I militari bloccano a Trapani un uomo diretto a Pantelleria
L’attività di vigilanza sul territorio ha portato a un risultato significativo per la sicurezza pubblica nel porto di Trapani. Durante i servizi di pattugliamento intensificati per la sicurezza dei cittadini, i militari della Compagnia di Marsala hanno individuato un individuo sospetto. L’uomo si trovava nei pressi dell’area di imbarco per Pantelleria con una borsa da lavoro professionale.
Il controllo al porto di Trapani
Al momento dell’avvicinamento delle uniformi, il soggetto ha mostrato un evidente stato di agitazione che ha spinto gli operatori ad approfondire l’ispezione.
Il rinvenimento dello stupefacente
La perquisizione della borsa ha rivelato la presenza di un ingente carico di droga abilmente nascosto tra attrezzi e scartoffie. Nello specifico, i finanzieri hanno recuperato oltre un chilo di hashish e circa duecentoventi grammi di cocaina purissima.

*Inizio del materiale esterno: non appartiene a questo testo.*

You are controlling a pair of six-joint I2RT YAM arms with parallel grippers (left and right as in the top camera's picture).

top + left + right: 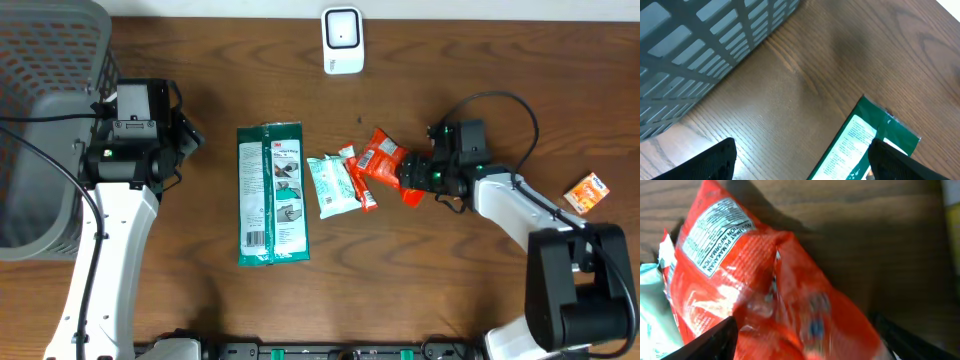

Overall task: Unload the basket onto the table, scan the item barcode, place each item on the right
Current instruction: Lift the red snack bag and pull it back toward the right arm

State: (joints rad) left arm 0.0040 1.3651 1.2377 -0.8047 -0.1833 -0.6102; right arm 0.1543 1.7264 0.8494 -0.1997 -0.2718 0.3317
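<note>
Closest in, my right claw (807, 342) straddles the near end of the red snack packet (740, 270). One finger sits on each side, set wide, and the crinkled foil fills the gap. Whether I already pinch it I cannot tell.

The packet lies on the desk (865, 210) with its long axis running away from my wrist. Its nutrition panel (715, 232) faces up at the far end, and no barcode shows on this face.

Just left of the packet, against its edge, is a pale green packet (330, 185). Further left lies a long dark green pack (272, 195).

The white barcode scanner (342, 40) stands beyond the red packet and a little left of it, well apart. I judge the carry goes forward and left, and the packet may need turning.

My left claw (810, 162) hangs wide and empty, far left of the packet, so my right arm is plainly the nearer one.
</note>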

L’immediato arresto in flagranza di reato è scattato per detenzione ai fini di spaccio. La quantità e la tipologia di sostanze indicano una chiara destinazione verso il mercato al dettaglio dell’isola siciliana, probabilmente per soddisfare la domanda crescente durante il periodo delle vacanze pasquali.
La scoperta del raro hashish bianco
Un dettaglio di particolare rilievo tecnico riguarda il sequestro di una variante rara denominata White Hash. Questa tipologia di hashish bianco si distingue per un’altissima concentrazione di principio attivo e una purezza superiore alla media. Si tratta di uno dei primi casi documentati in Italia di sequestro di questa specifica qualità di derivato della cannabis, molto ricercata tra i consumatori più giovani. Il valore commerciale complessivo della merce rubata al mercato nero supera la soglia dei trentamila euro di profitti potenziali.
Operazione contro i traffici illeciti
L’operazione si inserisce in un più ampio quadro di monitoraggio delle rotte commerciali e dei flussi turistici tra il capoluogo e le isole minori. Il presunto responsabile è stato condotto presso le strutture competenti in attesa delle decisioni dell’autorità giudiziaria. La Guardia di finanza prosegue la sua missione di contrasto ai traffici illeciti per garantire il rispetto della legalità economica. Al momento il procedimento si trova nella fase delle indagini preliminari e resta valida la presunzione di innocenza fino al terzo grado di giudizio.